Assignment:
Reproduce all the data verbatim.

----

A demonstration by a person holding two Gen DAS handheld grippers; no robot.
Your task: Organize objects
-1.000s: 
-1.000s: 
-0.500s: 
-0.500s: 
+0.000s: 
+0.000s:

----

Answer area:
A demonstration by a person holding two Gen DAS handheld grippers; no robot.
Your task: Organize objects
-1.000s: 
-1.000s: 
-0.500s: 
-0.500s: 
+0.000s: 
+0.000s:

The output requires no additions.